Task to carry out - After the line containing "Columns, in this", write nothing more; before it, reproduce every line of the material below exactly, starting with the first.

Input data -
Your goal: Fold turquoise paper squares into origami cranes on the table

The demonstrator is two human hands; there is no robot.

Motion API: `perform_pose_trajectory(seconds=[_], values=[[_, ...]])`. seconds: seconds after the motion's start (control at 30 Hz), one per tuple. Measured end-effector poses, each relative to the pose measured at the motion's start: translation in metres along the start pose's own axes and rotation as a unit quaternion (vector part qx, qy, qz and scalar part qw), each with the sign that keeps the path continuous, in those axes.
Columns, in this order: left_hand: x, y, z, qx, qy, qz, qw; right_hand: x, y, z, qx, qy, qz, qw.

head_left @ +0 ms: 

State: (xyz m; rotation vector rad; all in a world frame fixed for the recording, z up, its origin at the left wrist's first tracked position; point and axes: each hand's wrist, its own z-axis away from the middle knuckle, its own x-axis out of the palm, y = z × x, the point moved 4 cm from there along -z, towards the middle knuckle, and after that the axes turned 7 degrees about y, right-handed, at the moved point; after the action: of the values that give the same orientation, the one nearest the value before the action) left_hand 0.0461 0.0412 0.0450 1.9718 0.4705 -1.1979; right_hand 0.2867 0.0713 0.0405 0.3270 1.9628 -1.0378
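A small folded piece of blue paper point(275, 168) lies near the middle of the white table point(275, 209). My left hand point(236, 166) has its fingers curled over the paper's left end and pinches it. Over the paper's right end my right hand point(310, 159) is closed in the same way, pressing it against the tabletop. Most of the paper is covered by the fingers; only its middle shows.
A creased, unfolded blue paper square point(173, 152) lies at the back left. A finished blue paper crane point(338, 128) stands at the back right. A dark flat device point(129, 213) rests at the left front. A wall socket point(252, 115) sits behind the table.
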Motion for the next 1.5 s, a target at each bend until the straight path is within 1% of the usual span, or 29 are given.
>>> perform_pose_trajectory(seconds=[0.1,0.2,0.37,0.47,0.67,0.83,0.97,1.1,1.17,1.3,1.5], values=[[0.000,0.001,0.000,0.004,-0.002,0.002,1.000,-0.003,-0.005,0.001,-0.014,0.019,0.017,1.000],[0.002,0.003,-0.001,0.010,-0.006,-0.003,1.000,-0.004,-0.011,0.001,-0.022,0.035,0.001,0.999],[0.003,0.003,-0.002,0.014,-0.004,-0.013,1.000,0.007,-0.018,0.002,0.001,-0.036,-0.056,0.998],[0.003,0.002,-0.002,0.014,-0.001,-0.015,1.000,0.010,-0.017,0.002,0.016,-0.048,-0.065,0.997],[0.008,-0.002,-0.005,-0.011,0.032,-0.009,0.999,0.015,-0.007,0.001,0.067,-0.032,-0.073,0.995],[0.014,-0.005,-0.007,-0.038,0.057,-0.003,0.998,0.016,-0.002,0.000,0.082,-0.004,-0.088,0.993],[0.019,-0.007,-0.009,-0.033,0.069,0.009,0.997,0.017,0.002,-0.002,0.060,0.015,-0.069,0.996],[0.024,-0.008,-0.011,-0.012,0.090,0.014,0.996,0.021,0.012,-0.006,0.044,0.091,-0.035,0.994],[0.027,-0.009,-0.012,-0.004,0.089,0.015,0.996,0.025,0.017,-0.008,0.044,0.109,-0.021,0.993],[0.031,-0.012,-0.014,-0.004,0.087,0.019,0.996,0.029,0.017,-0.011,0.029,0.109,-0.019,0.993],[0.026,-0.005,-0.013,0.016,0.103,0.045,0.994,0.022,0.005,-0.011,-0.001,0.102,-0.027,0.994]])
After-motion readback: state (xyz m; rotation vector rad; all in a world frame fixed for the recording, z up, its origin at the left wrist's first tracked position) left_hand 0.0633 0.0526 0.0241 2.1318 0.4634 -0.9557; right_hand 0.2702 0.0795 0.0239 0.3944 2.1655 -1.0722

Finished exercise -
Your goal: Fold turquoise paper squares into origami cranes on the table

The demonstrator is two human hands; there is no robot.

Motion API: `perform_pose_trajectory(seconds=[_], values=[[_, ...]])`. seconds: seconds after the motion's start (control at 30 Hz), one per tuple. Measured end-effector poses, each relative to the pose measured at the motion's start: translation in metres along the start pose's own axes and rotation as a unit quaternion (vector part qx, qy, qz and scalar part qw), each with the sign that keeps the path continuous, in those axes.
Columns, in this order: left_hand: x, y, z, qx, qy, qz, qw; right_hand: x, y, z, qx, qy, qz, qw.

What this exercise required is now done.